BP expects to grow production from a current 300,000 boed to approximately 400,000 boed through the middle of the next decade. Its expectations are based on start-ups that include the Thunder Horse Northwest and Thunder Horse South expansions, and the Thunder Horse Water Injection project. In addition, a second platform (Argos) at Mad Dog field is due to go onstream in late 2021. Also on the horizon are potential developments, Atlantis Phases 4 and 5, further developments at Thunder Horse, Na Kika subsea tie-backs, and Mad Dog field extensions.
Early in the year, BP announced a major expansion at Atlantis field and identification of significant new oil resources around its regional production hubs. The $1.3-billion Atlantis Phase 3 project is based on seismic imaging and reservoir characterization that has revealed 400 MMbbl of additional oil-in-place at Atlantis field. The company is using proprietary algorithms to enhance Full Waveform Inversion (FWI) seismic imaging and do a year’s worth of data processing in weeks. Application of the technology also has added 1 Bbbl of oil-in-place at Thunder Horse field.
Atlantis Phase 3 construction includes a subsea production system from eight new wells that will be tied into the current platform. Scheduled to go onstream in 2020, the project is expected to boost production at the platform by a peak estimate of 38,000 boed.
The Thunder Horse Northwest Expansion, started in October 2018, is expected to boost production to an estimated high of 30,000 boed and push total field output to over 200,000 boed. Following on two previous field expansions, the project adds a new subsea manifold and two wells tied into existing flowlines, 2 mi to the north of the Thunder Horse platform.
BP announced two Miocene oil discoveries, Manuel and Nearly Headless Nick, near the Na Kika production facility. The Manuel discovery will be developed via subsea tie-back to the Na Kika platform. The LLOG-operated Nearly Headless Nick discovery will likely be tied back to the nearby LLOG-operated Delta House facility.
The Argos platform’s hull and topsides for Mad Dog Phase 2 are under construction in South Korea, with production expected to begin in late 2021. The $9-billion development will produce up to 140,000 bopd through a subsea production system, comprised of up to 14 production wells and eight water injection wells. The existing Mad Dog spar is about 6 nautical mi from the Argos site.

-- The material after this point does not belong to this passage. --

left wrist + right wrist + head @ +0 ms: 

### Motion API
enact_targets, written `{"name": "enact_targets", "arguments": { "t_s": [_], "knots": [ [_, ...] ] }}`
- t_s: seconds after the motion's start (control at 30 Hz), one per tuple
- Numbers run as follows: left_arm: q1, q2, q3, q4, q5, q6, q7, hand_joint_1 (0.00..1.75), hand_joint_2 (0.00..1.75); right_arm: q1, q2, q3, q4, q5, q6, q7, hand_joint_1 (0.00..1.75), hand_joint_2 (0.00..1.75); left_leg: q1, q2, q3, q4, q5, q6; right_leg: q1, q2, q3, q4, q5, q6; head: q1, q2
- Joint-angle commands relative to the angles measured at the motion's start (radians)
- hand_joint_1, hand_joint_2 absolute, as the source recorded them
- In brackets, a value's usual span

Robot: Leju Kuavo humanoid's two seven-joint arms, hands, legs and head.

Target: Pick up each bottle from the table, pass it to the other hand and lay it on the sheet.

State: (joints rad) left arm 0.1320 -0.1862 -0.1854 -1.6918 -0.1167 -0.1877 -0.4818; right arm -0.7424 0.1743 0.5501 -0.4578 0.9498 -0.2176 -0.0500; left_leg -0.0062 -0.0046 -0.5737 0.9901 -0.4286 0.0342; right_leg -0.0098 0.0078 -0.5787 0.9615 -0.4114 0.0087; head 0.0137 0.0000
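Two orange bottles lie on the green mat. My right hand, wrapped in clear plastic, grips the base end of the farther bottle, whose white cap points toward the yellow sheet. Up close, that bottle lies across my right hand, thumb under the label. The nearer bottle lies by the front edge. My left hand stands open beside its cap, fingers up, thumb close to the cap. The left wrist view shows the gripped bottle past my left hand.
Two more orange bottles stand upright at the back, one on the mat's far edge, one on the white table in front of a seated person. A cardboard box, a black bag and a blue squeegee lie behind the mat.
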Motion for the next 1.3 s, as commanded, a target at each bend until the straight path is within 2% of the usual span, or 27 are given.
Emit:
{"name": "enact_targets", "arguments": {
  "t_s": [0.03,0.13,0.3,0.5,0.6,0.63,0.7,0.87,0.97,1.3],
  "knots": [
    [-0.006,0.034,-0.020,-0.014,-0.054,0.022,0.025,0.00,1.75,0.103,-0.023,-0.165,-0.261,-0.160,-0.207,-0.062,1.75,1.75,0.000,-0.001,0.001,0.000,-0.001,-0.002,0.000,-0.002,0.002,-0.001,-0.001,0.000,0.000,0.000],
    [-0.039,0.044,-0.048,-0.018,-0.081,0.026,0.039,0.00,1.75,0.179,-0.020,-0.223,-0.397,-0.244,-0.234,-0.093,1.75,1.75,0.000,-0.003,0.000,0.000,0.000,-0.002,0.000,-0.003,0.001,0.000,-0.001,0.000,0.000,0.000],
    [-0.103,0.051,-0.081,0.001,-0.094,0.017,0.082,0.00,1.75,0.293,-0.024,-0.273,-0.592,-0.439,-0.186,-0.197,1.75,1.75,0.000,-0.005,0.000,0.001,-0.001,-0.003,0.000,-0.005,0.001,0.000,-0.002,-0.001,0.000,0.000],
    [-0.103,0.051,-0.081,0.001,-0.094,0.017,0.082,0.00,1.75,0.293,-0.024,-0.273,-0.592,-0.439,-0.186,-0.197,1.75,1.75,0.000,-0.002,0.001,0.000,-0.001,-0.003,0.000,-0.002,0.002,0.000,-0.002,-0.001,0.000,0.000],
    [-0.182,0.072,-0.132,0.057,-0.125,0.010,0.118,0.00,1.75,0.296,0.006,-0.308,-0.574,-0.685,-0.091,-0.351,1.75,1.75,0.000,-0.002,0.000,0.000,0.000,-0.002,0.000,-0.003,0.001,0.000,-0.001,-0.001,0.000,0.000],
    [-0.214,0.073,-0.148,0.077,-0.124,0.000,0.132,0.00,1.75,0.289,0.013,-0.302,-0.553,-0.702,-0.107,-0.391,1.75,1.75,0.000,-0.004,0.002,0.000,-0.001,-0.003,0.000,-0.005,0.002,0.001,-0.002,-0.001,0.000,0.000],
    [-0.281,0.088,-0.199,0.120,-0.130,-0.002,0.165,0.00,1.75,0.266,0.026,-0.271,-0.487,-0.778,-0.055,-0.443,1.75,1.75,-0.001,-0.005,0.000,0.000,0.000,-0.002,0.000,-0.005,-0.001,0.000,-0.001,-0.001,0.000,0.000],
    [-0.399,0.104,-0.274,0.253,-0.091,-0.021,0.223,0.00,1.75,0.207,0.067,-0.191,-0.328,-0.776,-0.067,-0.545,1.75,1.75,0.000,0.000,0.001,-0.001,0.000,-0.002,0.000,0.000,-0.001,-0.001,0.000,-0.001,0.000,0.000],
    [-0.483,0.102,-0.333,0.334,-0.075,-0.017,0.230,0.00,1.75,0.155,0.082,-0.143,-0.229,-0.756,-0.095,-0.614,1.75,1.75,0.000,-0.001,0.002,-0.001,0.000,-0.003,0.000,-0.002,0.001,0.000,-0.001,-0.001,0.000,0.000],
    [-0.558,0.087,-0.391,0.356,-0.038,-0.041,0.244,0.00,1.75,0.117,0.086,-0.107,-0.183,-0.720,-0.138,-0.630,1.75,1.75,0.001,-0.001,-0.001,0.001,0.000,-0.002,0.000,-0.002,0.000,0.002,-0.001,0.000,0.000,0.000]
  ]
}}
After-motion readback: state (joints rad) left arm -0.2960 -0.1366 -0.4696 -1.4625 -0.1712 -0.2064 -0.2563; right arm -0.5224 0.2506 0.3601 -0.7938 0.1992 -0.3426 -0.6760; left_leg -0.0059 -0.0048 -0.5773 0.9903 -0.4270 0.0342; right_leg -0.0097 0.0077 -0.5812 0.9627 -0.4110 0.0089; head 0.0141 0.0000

Anadarko said its Horn Mountain facility continues to outperform expectations, with total facility gross oil production rates at the highest level in more than 12 years. A platform rig program was slated to start in early 2019, after completion of facility preparations last year.
Holstein drilled a third development well in late 2018. Platform rig work started in November 2017, and the first two wells went online in third-quarter 2018. First production from the Constellation development began in January 2019 as a tie-back to the Constitution spar. At Lucius in Keathley Canyon, the end of the year saw a second Hadrian North well completed. The project also completed the ninth producing well in the original Lucius unit.
Chevron started Big Foot production in November 2018 (Fig. 6), immediately after BSEE concluded its final pre-production inspection of the TLP. The project was delayed after technical difficulties involving the 16 mooring tendons during the initial installation in 2015. It has a capacity of 75,000 bopd and 25 MMcfgd.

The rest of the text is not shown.